What you have to do: Copy each line in the data below that contains the word "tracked".
• • • • • • •
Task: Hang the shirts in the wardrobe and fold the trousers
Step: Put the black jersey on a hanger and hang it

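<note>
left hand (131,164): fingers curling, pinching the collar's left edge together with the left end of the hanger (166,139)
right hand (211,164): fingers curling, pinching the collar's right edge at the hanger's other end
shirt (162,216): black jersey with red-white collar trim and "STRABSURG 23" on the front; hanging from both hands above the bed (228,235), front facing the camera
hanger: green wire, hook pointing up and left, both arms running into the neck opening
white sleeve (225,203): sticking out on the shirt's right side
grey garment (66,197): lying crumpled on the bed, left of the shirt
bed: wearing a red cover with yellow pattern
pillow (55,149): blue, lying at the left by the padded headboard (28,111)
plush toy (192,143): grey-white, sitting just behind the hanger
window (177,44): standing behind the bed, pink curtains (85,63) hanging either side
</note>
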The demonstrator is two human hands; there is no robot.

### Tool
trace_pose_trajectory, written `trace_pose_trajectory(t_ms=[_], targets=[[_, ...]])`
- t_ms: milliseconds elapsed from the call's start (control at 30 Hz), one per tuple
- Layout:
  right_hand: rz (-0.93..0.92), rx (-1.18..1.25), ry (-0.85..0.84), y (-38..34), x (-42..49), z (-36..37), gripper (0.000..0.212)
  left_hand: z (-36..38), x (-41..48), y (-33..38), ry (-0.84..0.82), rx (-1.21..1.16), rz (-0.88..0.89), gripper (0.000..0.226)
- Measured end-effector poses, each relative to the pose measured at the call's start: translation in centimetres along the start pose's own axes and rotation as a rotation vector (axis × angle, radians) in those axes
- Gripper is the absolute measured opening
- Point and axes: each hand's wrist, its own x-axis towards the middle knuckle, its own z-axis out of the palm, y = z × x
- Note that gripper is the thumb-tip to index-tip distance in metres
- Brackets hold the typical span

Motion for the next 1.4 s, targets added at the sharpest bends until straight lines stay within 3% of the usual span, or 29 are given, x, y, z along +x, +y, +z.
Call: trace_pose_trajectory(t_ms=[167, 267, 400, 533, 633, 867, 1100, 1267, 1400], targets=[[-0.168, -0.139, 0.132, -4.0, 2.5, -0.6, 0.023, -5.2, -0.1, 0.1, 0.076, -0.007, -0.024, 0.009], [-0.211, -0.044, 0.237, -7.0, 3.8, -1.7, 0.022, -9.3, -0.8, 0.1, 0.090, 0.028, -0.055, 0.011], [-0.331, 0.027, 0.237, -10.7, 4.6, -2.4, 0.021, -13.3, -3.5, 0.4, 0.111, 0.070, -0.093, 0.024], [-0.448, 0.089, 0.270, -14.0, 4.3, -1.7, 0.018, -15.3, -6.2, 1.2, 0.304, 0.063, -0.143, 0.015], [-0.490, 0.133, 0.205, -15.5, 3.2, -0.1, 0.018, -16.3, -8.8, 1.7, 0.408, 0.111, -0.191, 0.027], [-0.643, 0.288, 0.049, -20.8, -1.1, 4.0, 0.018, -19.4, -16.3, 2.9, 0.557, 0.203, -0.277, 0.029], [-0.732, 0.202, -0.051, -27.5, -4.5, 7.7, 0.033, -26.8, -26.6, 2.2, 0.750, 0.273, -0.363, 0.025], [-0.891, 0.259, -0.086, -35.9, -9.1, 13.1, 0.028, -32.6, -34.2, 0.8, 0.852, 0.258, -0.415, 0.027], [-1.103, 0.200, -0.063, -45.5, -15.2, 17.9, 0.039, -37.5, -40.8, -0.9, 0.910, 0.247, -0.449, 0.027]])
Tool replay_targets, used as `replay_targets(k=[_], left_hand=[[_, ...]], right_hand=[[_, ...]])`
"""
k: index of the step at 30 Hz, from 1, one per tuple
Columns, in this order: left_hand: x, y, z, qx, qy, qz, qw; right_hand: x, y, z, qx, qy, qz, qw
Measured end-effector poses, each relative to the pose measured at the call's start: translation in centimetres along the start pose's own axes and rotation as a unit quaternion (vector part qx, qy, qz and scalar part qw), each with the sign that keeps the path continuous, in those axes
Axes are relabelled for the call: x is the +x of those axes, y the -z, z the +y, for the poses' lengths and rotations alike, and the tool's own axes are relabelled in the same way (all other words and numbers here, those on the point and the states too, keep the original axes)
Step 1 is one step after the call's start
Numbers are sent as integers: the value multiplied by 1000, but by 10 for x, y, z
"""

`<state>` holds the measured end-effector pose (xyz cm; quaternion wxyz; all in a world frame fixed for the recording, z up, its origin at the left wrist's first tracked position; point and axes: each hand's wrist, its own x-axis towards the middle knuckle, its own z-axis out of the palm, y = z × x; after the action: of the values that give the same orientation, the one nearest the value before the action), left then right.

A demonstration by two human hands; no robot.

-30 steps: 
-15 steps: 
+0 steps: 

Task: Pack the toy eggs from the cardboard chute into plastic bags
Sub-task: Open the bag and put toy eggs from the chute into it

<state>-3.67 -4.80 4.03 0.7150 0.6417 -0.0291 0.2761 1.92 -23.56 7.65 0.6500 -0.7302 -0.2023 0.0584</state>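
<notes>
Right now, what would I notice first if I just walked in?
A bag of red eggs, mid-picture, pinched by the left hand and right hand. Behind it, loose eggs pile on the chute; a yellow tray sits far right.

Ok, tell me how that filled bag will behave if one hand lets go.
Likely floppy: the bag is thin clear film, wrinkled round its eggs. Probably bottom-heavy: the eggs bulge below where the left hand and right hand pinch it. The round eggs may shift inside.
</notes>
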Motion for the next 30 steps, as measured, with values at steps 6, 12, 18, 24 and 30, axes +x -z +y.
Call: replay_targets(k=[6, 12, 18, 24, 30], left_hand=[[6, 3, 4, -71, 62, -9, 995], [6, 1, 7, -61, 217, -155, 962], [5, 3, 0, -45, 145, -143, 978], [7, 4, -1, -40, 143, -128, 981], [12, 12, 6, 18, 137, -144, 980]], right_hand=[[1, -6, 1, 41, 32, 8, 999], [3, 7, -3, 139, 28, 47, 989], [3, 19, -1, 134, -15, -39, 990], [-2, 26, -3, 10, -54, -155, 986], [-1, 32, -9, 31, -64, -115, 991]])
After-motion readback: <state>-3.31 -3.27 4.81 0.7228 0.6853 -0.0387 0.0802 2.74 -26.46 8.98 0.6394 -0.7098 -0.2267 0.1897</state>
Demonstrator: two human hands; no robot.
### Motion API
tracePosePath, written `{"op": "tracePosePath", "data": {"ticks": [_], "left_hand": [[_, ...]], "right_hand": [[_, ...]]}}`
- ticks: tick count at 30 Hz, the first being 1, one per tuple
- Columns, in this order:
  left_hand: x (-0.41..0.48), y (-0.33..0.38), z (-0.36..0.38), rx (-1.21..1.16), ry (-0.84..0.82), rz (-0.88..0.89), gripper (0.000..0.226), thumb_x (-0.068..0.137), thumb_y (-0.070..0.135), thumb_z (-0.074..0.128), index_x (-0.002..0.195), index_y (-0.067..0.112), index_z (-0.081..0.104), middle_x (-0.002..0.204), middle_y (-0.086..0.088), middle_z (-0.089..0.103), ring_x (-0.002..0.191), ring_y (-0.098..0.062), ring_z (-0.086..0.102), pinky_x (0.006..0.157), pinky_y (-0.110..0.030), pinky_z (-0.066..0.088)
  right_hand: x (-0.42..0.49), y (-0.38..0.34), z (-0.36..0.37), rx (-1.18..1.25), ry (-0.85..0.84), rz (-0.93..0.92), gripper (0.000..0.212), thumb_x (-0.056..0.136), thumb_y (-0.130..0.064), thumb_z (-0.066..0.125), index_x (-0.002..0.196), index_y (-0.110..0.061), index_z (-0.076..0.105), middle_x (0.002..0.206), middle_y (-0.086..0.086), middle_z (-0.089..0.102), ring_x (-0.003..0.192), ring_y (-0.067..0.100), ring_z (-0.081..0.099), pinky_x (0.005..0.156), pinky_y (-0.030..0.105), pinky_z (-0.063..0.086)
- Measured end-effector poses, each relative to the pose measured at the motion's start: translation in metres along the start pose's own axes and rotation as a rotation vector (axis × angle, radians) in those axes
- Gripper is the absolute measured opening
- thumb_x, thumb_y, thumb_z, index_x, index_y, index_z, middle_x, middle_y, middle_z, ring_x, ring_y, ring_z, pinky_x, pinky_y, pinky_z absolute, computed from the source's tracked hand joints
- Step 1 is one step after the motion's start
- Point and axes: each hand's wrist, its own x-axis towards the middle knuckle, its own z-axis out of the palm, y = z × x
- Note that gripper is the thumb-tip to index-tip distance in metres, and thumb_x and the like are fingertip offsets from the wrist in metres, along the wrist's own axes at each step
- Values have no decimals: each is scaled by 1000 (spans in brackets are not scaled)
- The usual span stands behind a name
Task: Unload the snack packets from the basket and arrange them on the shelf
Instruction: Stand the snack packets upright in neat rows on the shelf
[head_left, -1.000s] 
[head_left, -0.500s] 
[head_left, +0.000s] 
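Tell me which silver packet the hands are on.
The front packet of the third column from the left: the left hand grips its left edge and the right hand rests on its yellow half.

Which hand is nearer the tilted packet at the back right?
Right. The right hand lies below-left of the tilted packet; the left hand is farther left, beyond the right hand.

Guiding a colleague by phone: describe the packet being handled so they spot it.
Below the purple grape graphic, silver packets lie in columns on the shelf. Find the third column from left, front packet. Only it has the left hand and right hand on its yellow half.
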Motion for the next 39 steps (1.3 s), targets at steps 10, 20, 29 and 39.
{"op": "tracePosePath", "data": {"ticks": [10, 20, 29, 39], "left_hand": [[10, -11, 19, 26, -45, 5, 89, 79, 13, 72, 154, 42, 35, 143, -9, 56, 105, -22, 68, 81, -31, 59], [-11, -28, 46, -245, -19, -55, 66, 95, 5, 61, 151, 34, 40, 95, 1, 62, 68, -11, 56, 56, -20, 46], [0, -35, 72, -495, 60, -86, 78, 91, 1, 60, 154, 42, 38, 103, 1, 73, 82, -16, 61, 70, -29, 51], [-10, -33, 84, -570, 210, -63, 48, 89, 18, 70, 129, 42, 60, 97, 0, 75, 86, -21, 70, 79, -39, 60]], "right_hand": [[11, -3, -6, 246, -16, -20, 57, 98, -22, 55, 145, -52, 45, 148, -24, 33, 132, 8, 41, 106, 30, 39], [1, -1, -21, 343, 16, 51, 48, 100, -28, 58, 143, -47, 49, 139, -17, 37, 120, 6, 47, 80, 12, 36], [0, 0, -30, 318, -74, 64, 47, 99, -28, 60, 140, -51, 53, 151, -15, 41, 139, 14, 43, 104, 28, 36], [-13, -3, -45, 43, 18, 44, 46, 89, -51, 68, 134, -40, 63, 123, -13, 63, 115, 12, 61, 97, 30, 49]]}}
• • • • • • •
Finished exercise:
`<state>` holds the measured end-effector pose (xyz cm; quaternion wxyz; all in a world frame fixed for the recording, z up, its origin at the left wrist's first tracked position; point and axes: each hand's wrist, its own x-axis towards the middle knuckle, its own z-axis out of the palm, y = z × x; after the action: of the values that give the same orientation, the one nearest the value before the action), left then right.
- thumb_x, thumb_y, thumb_z, index_x, index_y, index_z, middle_x, middle_y, middle_z, ring_x, ring_y, ring_z, pinky_x, pinky_y, pinky_z absolute, computed from the source's tracked hand joints

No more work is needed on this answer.